As the Moon moves across the sky, it completes one orbit in 27.3 days (sidereal period), which averages about 13.2 degrees per day, or 0.55 arcseconds per second of time. Imagine the Moon occulting a double star: first, we see one of the components disappear, followed by the other. The light curve of the pair will show a step, corresponding to the time interval between the two occultations. The figure above shows two examples where the presence of steps was detected, revealing the existence of a double star.

The duration of this interval is directly related to the apparent separation between the components and their position angle (as defined in the field of double stars), but other parameters are involved in this relationship: the point on the lunar limb where the occultation occurs and the velocity (magnitude and direction) of the lunar motion. These latter two parameters are generally known, so an observer must reconstruct two parameters (relative distance and position angle between the components of the double star) from a single measurement: the duration of the interval in the light curve. This is mathematically impossible.

This is where the collaborative aspect of the project comes into play:

If at least two observers located in different and sufficiently separated stations observe and measure the event, we will be able to extract values for the parameters of the double star.

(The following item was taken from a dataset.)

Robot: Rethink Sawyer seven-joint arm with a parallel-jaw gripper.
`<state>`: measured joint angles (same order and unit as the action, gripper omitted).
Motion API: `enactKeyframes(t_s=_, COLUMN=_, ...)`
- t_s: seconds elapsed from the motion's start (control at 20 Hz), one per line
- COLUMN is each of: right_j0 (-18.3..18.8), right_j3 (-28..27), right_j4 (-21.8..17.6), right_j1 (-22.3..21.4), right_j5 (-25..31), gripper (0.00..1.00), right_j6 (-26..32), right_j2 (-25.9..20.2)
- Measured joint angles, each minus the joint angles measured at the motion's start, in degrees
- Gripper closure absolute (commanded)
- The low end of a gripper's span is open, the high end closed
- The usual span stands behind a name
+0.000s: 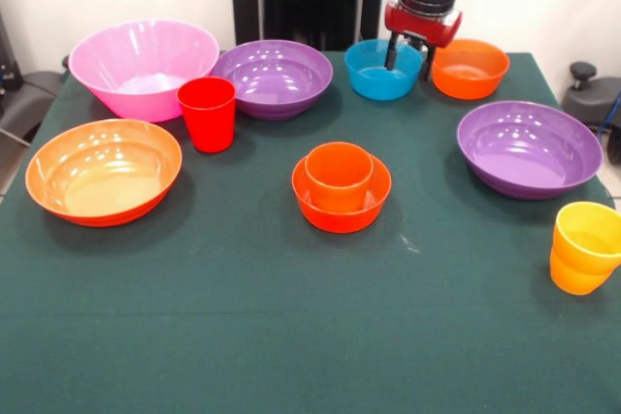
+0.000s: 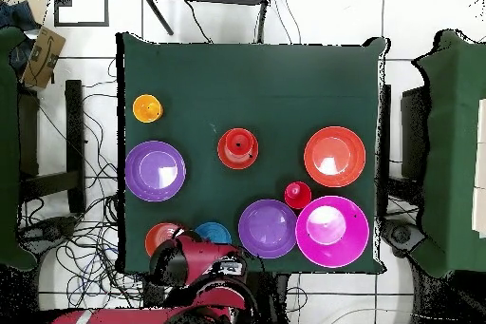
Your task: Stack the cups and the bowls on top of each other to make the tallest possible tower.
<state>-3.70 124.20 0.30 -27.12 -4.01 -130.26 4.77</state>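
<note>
My gripper (image 1: 409,57) hangs at the far side, open, one finger inside the blue bowl (image 1: 374,82) and the other outside its right rim, next to a small orange bowl (image 1: 472,70). In the table's middle an orange cup (image 1: 340,174) stands upright in another small orange bowl (image 1: 342,218). Around them lie a red cup (image 1: 208,113), a yellow-orange cup (image 1: 584,247), two purple bowls (image 1: 275,77) (image 1: 529,147), a large pink bowl (image 1: 144,65) and a large orange bowl (image 1: 104,170). From overhead the arm (image 2: 195,263) hides the gripper and part of the blue bowl (image 2: 213,234).
The green tablecloth (image 1: 291,336) runs bare along the near half of the front view. Chairs and cables surround the table (image 2: 247,73) in the overhead view.
</note>
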Motion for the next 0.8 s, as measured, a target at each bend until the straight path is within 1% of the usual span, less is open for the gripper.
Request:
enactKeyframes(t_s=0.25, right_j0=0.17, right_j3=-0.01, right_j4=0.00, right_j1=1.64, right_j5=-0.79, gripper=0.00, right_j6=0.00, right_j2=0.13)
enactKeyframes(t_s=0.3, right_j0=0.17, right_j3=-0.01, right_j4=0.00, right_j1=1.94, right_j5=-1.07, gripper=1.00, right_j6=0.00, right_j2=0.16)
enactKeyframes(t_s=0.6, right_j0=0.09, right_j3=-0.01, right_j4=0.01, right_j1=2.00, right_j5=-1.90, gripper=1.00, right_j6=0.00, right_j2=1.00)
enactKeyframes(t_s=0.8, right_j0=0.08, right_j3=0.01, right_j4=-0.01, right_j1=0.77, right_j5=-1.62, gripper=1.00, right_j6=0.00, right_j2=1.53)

The more observers participate, the more accurate the estimation will be, as the statistical aspect comes into play, allowing for optimization and considerable error reduction.

How far apart should the observers be? We need the occultation contact points for different observers to ideally distribute along the entire "front" limb of the Moon (i.e., the limb that hides stars) if it's an immersion, or the "rear" limb (from which stars emerge) if it's an emersion, in an arc of almost 180°. Speaking in terms of latitude, and assuming the Moon is on the common meridian of observers with the same geographic longitude, the difference in latitude associated with the maximum 180° arc depends on lunar parallax and is close to 28° under optimal conditions. Translated to distance on Earth, that means about 3000 km: covering the entire arc becomes a pan-European project, also involving North Africa! But it doesn't have to go that far: a separation of 100 km in latitude implies a difference in arc along the limb of about 6°, enough for the reduction procedure to provide reasonable accuracy. However, the greater the distance and the more observers, the better.

The lunar occultation technique can be extremely sensitive and even allow the measurement of parameters of double stars cataloged as spectroscopic. Returning to the average motion of the Moon (about 0.5" per second of time), a measurement of a few tens of milliseconds of time for the duration of the interval (which is perfectly achievable with any amateur-level imaging equipment) implies a separation of a few tens or even units of milliseconds of arc. It's advisable to have access to the UTC scale with an accuracy of 0.1 seconds or better, as this will allow us to correctly position the Moon, and measuring the duration of the step accurately; this is easy to do in principle.